Samuel Tombs, the chief UK economist at Pantheon Macroeconomics, said: “Following the referendum, demand likely will weaken as unemployment begins to edge up and confidence falls. Meanwhile, banks soon will reflect the recent increase in funding costs in their mortgage rates. Prices in London look particularly vulnerable, given that job insecurity has increased in the City and banks will be thinking twice about high loan-to-income lending.”

Foxtons, the London-focused estate agent, issued a profit warning this week. It believes the vote to leave the EU will limit property sales in the capital for the rest of the year.

Jonathan Hopper, the managing director of buying agents Garrington Property Finders, said the brisk pace in June was likely to be the high water mark for the property market for some time. The data showed a “functioning market with decent price growth but limited supply – a languid calm before the storm”, he added.

“Unfortunately this data is about as much use in predicting the future course of the property market as sun-dappled photos of the summer of 1914. It’s a historical record of a lost age before Europe changed for ever. The referendum result has since plunged the property market into a ‘hard reset’, especially in the higher price brackets,” Hopper said.

“While we can’t be sure how much things will slow, it’s inevitable that more nervous investors will sit on their hands while the opportunists circle. Prime central London, where most property purchases are discretionary, is the most exposed to such confidence-sapping doubts.”

Figures from the Nationwide house price index.

Figures from the Nationwide house price index. Photograph: Nationwide

Hopper, along with some analysts, expects a soft landing rather than a housing crash.

Nationwide’s chief economist, Robert Gardner, said it was too hard to predict what would happen in London, where increased uncertainty after the vote to leave the EU could put buyers off, while the sharp drop in the pound would attract overseas investors, leading to a “Brexit bubble”.

Charlie Campbell, an analyst at Liberum Capital, said: “London might be more resilient than we all first thought.”

Gardner noted that landlords and overseas buyers play a larger role in the capital than elsewhere, and that recent stamp duty changes and forthcoming alterations to the tax deductibility of landlords’ expenses would affect investor demand.

Turning to the UK as a whole, he said: “Even if demand does soften a little, there’s going to be underlying demand.

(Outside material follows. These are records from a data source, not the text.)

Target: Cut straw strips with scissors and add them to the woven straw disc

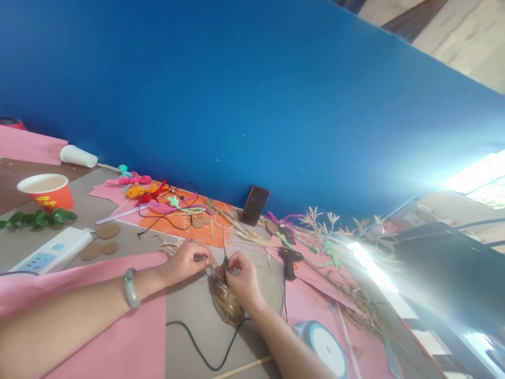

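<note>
My right hand [244, 281] is closed around a pair of scissors [225, 269] with dark handles, blades pointing up and away from me. My left hand [189, 260], with a pale jade-like bangle [131, 288] on its wrist, pinches something small and thin just left of the scissors; what it is I cannot make out. Beneath both hands, a rounded bundle of dry straw-like strips [228, 304] rests on the grey table, partly covered by my right hand.
A black glue gun [290, 261] with its cord lies right of my hands. A phone [255, 205] leans against the blue panel [236, 105]. Paper cup [47, 192], white power strip [53, 250], round brown discs [107, 230], tape roll [325, 347] and dried stems [363, 310] surround the work.
</note>
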Demonstrator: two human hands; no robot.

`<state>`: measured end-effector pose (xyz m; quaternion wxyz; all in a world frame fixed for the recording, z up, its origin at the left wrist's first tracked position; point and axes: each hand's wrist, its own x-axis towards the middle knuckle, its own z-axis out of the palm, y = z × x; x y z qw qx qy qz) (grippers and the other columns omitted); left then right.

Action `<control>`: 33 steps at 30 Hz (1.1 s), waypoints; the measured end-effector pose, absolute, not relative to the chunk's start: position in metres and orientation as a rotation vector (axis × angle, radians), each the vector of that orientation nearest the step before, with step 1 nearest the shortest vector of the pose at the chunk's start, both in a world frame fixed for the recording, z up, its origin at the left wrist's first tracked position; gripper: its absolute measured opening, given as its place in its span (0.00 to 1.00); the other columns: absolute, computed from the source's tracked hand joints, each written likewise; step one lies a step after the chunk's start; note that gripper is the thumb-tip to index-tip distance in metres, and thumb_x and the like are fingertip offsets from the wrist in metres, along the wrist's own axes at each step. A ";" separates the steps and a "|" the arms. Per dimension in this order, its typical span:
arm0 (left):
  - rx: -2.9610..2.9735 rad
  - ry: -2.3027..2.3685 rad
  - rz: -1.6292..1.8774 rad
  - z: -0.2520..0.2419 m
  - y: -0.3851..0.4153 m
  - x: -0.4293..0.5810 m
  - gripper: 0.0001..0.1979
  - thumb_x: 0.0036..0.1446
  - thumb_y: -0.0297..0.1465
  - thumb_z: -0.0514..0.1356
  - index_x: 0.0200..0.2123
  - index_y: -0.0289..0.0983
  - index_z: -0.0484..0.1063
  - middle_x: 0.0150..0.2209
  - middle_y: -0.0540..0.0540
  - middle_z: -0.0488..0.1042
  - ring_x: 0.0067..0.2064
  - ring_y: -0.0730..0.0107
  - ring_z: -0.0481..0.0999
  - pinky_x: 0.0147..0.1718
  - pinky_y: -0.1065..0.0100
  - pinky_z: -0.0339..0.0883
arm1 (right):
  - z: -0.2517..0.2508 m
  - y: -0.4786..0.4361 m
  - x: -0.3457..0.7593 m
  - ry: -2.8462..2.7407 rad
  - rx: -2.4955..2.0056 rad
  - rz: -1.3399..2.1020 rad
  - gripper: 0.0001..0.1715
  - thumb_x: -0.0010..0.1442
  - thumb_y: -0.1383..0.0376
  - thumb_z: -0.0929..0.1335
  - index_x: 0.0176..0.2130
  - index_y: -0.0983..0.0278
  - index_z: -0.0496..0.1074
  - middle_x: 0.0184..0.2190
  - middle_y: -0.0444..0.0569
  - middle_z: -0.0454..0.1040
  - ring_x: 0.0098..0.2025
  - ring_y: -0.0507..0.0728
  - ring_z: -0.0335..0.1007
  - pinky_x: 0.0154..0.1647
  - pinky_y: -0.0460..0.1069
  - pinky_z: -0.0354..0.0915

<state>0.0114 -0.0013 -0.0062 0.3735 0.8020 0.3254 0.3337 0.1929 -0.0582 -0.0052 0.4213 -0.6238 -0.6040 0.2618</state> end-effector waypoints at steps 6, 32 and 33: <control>2.025 0.943 0.994 -0.013 0.004 0.010 0.10 0.54 0.35 0.58 0.24 0.37 0.73 0.26 0.48 0.75 0.32 0.69 0.71 0.41 0.68 0.60 | 0.013 -0.043 0.245 -1.770 -1.807 0.108 0.04 0.48 0.66 0.67 0.27 0.62 0.65 0.22 0.42 0.70 0.28 0.53 0.65 0.37 0.49 0.54; 1.737 1.011 1.243 -0.024 0.008 0.013 0.07 0.53 0.31 0.54 0.26 0.36 0.69 0.26 0.49 0.74 0.31 0.71 0.72 0.34 0.70 0.64 | 0.008 -0.030 0.321 -1.576 -2.310 0.008 0.08 0.42 0.66 0.68 0.22 0.61 0.62 0.18 0.43 0.68 0.22 0.53 0.61 0.24 0.46 0.47; 1.712 0.995 1.245 -0.024 0.009 0.013 0.08 0.53 0.31 0.54 0.26 0.35 0.69 0.26 0.49 0.74 0.31 0.71 0.72 0.33 0.71 0.64 | 0.008 -0.031 0.322 -1.563 -2.295 0.024 0.09 0.41 0.66 0.68 0.22 0.61 0.61 0.18 0.42 0.67 0.22 0.53 0.60 0.24 0.46 0.47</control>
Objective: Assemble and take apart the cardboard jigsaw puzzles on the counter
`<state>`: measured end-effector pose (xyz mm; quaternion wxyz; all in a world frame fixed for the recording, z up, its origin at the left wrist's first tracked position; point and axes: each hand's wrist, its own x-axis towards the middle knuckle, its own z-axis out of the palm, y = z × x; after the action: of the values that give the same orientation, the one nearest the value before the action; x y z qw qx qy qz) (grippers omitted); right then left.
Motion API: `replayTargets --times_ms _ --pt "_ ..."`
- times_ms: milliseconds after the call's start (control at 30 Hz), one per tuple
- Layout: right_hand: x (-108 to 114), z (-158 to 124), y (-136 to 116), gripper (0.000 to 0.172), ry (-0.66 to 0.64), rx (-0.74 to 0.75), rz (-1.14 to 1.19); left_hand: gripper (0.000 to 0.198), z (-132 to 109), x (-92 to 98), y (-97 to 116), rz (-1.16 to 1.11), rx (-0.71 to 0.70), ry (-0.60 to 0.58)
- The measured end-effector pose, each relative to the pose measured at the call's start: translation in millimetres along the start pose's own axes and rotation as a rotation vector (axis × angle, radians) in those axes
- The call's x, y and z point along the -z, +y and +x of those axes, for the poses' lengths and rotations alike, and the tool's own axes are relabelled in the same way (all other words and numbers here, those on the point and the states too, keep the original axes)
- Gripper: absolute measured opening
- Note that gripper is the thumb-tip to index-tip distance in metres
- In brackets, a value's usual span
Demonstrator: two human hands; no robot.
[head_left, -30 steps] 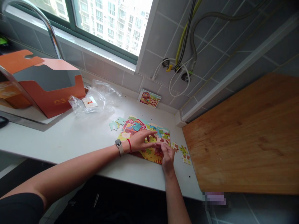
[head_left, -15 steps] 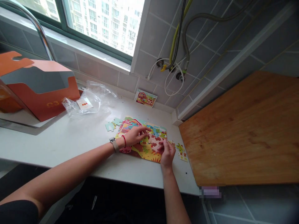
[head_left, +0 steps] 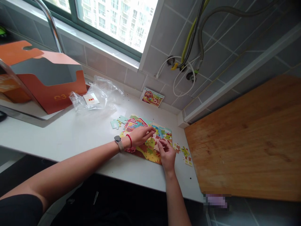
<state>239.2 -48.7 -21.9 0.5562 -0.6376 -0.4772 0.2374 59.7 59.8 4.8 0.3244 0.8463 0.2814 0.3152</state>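
Your left hand [head_left: 138, 137]: fingers bent over the puzzle [head_left: 150, 146] – can't tell if they pinch | your right hand [head_left: 168, 157]: fingers curled, can't tell either | puzzle: flat on the desk [head_left: 94, 131]

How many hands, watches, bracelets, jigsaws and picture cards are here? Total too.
Left hand and right hand, both bare: 2
Pale-strapped wristwatch: 1
Thin red bracelet: 1
Colourful cardboard jigsaw: 1
Rectangular farm picture card: 1
Total: 6

Hoses [head_left: 201, 40] run along the tiled wall [head_left: 175, 22] between the window [head_left: 117, 22] and a wooden board [head_left: 249, 138].
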Motion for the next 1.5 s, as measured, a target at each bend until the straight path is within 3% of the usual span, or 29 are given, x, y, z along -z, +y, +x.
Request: replayTargets --times_ms 167,300,533,733,867,1100,1500 --pt "2 1 8 0.037 0.059 0.005 -0.064 0.029 1 5.4 -8 0.197 -0.078 -0.104" --pt "0 0 5 0.037 0.098 0.006 -0.110 0.032 1 7.2 -7 0.318 -0.014 -0.105" --pt "-5 -1 -2 0.026 0.091 0.080 -0.263 0.029 3 10.9 -6 0.316 -0.028 -0.150" --pt "-2 1 4 0.036 0.094 0.012 -0.202 0.027 2 2.3 -17 0.287 -0.095 -0.175" --pt "-2 1 6 0.033 0.048 0.024 -0.236 0.029 3 1.7 -19 0.265 -0.121 -0.185" --pt "-7 1 2 0.017 -0.010 0.247 -0.345 0.017 1 7.2 -12 0.281 -0.119 -0.239" --pt "-5 2 -2 0.015 -0.112 0.227 -0.394 0.013 0 5.9 -12 0.325 -0.091 -0.301"
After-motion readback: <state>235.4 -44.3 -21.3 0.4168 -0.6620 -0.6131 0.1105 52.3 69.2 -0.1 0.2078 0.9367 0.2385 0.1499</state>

There are so few properties on the market.”

Data from the Royal Institution of Chartered Surveyors suggests stock on estate agents’ books is nearly at the lowest level in 30 years, as construction of new homes has been slow, unable to keep up with demand.Figures from the Nationwide house price index

Figures from the Nationwide house price index. Photograph: Nationwide

The area around London again had the strongest rate of annual price growth of 12.4% in the second quarter, up from 12.2% in the first quarter. Despite a slowdown, London was still the second strongest region, with prices rising by 9.9% to an all-time high of £472,384 – 54% above pre-financial crisis levels.

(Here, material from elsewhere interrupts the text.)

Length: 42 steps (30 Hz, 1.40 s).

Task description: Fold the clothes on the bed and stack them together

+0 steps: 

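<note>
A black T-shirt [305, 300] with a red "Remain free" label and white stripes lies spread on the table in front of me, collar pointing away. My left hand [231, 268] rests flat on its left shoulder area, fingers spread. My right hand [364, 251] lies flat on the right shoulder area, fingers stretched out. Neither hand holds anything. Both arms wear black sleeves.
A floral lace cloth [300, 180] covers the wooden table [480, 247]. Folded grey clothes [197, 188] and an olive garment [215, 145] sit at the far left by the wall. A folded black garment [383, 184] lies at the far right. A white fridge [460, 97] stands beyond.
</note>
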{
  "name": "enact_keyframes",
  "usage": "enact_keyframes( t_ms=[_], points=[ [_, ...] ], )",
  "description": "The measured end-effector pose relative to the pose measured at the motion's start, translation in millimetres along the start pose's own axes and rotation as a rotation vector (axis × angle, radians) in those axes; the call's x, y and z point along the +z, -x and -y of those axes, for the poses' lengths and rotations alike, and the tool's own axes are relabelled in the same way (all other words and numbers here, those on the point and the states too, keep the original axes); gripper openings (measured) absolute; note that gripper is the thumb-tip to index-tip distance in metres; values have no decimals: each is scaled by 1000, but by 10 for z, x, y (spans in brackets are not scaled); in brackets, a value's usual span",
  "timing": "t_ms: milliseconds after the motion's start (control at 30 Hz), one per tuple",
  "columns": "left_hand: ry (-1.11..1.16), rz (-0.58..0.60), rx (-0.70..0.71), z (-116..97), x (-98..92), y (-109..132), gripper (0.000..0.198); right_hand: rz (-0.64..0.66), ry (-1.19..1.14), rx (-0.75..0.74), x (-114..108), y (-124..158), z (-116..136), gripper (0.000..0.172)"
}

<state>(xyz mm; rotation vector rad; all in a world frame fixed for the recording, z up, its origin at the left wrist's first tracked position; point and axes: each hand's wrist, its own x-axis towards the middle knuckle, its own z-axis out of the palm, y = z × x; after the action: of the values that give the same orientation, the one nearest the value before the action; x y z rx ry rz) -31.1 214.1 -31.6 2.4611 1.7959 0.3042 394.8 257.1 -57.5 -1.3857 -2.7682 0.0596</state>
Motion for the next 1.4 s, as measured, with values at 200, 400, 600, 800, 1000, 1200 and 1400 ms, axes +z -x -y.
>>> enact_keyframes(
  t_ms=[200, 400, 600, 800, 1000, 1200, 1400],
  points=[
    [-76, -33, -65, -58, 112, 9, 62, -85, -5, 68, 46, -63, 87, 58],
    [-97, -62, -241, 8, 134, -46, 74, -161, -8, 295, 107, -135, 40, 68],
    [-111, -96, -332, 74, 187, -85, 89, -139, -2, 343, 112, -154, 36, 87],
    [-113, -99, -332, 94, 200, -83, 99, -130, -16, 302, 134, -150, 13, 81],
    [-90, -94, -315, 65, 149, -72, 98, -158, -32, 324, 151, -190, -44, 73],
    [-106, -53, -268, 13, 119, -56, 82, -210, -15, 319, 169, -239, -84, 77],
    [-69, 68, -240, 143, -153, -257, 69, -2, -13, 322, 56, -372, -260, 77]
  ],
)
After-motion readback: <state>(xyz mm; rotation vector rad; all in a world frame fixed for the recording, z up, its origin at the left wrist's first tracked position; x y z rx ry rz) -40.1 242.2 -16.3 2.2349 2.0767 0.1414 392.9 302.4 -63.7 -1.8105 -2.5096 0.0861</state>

Northern England was the only area where house prices fell in the second quarter, replacing Northern Ireland as the UK’s least expensive region. Prices in the north of England are now 9% below their pre-crisis peak.

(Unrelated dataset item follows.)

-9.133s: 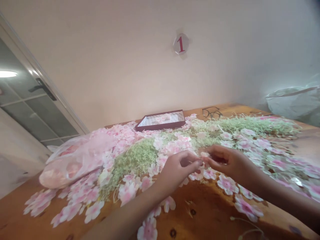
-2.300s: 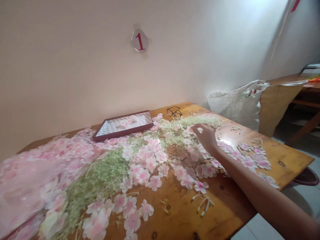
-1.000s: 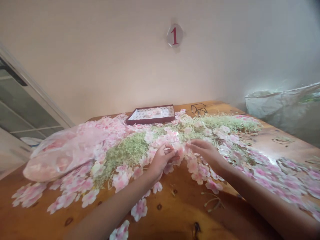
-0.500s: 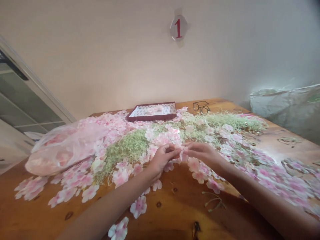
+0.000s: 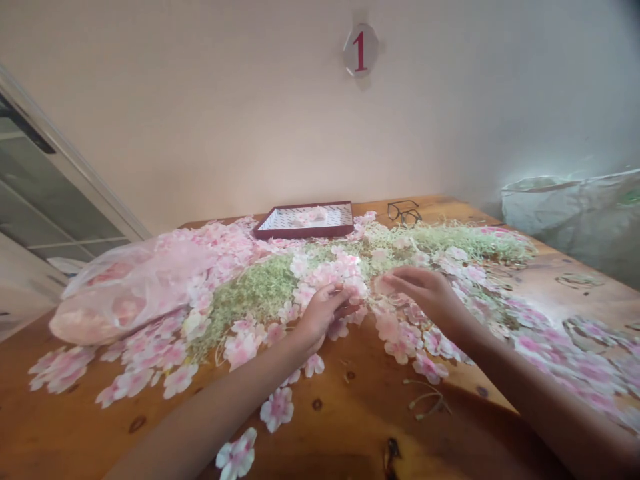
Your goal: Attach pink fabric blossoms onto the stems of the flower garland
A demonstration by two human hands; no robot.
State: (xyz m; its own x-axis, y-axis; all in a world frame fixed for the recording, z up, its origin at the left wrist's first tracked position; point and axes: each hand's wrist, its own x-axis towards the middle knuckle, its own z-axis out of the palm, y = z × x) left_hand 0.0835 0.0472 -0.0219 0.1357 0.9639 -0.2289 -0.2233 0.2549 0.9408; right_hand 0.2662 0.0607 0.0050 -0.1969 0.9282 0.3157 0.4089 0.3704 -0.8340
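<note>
**Close work, lightly done**

Item: left hand (image 5: 320, 319), curled narrow, fingers drawn in and pointing toward the other hand. Whether it pinches anything cannot be told from here.

Item: right hand (image 5: 425, 293), fingers gently curved and fairly narrow, tips reaching left, just above the loose pink-and-white artificial blossoms (image 5: 395, 330). It too may or may not hold something; the fingers hide that.

Item: the blossoms themselves, overlapping in a band directly under and between the hands, with more scattered toward the person and off past the right hand.

Handling note: they look thin and lie tangled together, so a light fingertip pinch seems wiser than a sweep of the palm, which could drag the neighbours along.

Also present: pale green shredded fibre (image 5: 250, 297) just beyond the left hand; a translucent plastic bag (image 5: 130, 283) further left of it; a maroon-rimmed tray (image 5: 300, 235) and dark-framed eyeglasses (image 5: 403, 212) well ahead of both hands; a white woven sack (image 5: 565, 213) beyond the right hand; thin pale stems (image 5: 427, 398) on the wooden table (image 5: 350, 427), nearer the person than the right hand.
</note>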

Figures from the Nationwide house price index
 
Figures from the Nationwide house price index. Photograph: Nationwide

Following the surge in house buying in March before the introduction of stamp duty on second homes, Gardner said, it would be hard to assess “how much of the likely fallback in transactions in the quarters ahead is because buyers brought forward purchases to avoid additional stamp duty liabilities, and how much is due to increased economic uncertainty following the referendum result. Gauging the likely impact on house prices will be even more difficult”.